EU-Mitgliedstaaten verschärfen Kfz-Abgastests
Dieselskandal. Abgaswerte neu zugelassener Autos sollen auch unter realen Fahrbedingungen überprüft werden.
Brüssel. Der Skandal rund um manipulierte Dieselausstoßdaten bei Volkswagen zieht Konsequenzen auf EU-Ebene nach sich. Am gestrigen Montag einigten sich die Mitgliedstaaten der EU trotz deutschen Widerstands darauf, die Praxis der Kfz-Untersuchungen innerhalb der Union zu reformieren. Nachdem der deutsche Automobilkonzern in seine Motoren Ausschaltvorrichtungen eingebaut hat, die bei Abgastests der nationalen Behörden die Schadstoffausstöße reduziert haben, soll künftig die EU-Kommission in diesem Bereich Prüfkompetenzen erhalten.
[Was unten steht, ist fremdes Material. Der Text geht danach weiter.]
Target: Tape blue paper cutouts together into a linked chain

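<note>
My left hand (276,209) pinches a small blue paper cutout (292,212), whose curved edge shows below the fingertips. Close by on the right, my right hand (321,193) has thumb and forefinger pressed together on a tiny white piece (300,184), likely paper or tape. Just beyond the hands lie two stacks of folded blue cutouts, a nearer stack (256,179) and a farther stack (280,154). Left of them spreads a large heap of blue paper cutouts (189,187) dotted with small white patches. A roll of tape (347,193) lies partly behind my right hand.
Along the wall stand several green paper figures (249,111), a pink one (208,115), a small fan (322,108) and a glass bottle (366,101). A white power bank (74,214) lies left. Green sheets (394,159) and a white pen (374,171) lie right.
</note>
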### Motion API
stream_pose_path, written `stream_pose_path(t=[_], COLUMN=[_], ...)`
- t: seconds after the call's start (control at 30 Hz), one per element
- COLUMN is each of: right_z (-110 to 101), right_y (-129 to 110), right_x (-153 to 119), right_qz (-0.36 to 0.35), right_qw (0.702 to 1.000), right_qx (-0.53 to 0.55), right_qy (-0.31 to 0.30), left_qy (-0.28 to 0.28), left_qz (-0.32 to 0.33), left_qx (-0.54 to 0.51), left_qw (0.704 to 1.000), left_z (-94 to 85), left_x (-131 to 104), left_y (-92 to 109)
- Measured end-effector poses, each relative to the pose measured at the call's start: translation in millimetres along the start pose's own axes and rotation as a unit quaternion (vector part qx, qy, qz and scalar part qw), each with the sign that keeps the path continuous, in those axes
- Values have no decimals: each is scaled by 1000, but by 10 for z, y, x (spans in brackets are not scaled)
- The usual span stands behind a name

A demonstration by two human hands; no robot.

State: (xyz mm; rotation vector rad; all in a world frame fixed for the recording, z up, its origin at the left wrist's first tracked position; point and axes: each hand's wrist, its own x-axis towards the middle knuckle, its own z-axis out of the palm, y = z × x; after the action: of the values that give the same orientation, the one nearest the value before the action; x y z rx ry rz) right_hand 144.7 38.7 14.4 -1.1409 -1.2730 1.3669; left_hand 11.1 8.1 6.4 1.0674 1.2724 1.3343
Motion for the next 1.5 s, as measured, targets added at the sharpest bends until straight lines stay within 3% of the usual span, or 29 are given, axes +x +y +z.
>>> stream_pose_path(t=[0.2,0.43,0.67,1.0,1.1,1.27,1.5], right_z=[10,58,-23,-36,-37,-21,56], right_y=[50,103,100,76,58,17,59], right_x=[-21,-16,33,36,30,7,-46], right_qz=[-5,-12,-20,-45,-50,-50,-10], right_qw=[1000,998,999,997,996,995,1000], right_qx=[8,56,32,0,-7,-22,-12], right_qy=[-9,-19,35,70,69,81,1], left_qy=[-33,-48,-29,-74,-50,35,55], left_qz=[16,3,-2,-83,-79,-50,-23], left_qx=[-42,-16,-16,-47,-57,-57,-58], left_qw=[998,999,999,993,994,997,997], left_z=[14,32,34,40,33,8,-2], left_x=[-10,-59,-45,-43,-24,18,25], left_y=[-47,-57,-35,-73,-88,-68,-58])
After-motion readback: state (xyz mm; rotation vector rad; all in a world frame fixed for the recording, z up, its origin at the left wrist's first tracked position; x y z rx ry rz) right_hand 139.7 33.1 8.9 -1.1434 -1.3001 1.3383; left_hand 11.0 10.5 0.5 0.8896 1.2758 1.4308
Konkret soll die Brüsseler Behörde das Pouvoir erhalten, Fahrzeuge im Alleingang zu prüfen. Um die Kontrollnetze dichter zu spannen, sollen weiters die nationalen Prüfbehörden einander auf die Finger schauen – um zu vermeiden, dass die Kontrolleure in Mitgliedstaaten, in denen Autos produziert werden, nicht beide Augen zudrücken. Die Kommission wird sich in dieses System einklinken.
Ebenfalls angestrebt ist die Forcierung von Abgastests unter realen Fahrbedingungen – denn Labortests gelten seit Langem als wirklichkeitsfremd. Pro 50.000 neu zugelassenen Pkw soll künftig mindestens ein Fahrzeug einer Prüfung unterzogen werden – und das nicht nur im Labor, sondern auch auf offener Straße. Bei Verstößen soll die EU-Kommission zudem das Recht erhalten, den betroffenen Hersteller mit einer Pö- nale von bis zu 30.000 Euro pro Fahrzeug zu strafen.
„Papiertiger“
Konsumentenschützer begrüßten gestern zwar den Beschluss, doch er geht ihnen nicht weit genug. So bemängelte etwa die europäische Verbraucherorganisation Beuc in einer Presseaussendung, dass der Rat die Reformvorschläge der Brüsseler Behörde vom vergangenen Jahr verwässert habe – die Kommission hatte nämlich unter anderem gefordert, den finanziellen Verflechtungen zwischen Autokonzernen und Prüflabors ein Ende zu bereiten und unabhängige Prüfinstitute zu errichten. Weiterer Kritikpunkt: Zwar darf die EU-Kommission Umweltsünder strafen, aber nur dann, wenn diese nicht bereits auf nationaler Ebene zur Verantwortung gezogen wurden. Freilich: Eine Mindestpönale wollte der Rat nicht vorgeben. Für Beuc handelt es sich demnach um ein „unausgegorenes Paket, das zu einem Papiertiger zu verkommen droht“.
Noch haben allerdings Kommission und Europaparlament ein Wörtchen mitzureden, denn die Reform muss von allen drei europäischen Institutionen mitgetragen werden. Die Dreierverhandlungen werden nun weitergeführt – und sowohl die Brüsseler Behörde als auch die Europaabgeordneten haben sich ursprünglich für ein ambitioniertes Paket ausgesprochen. (ag./red.)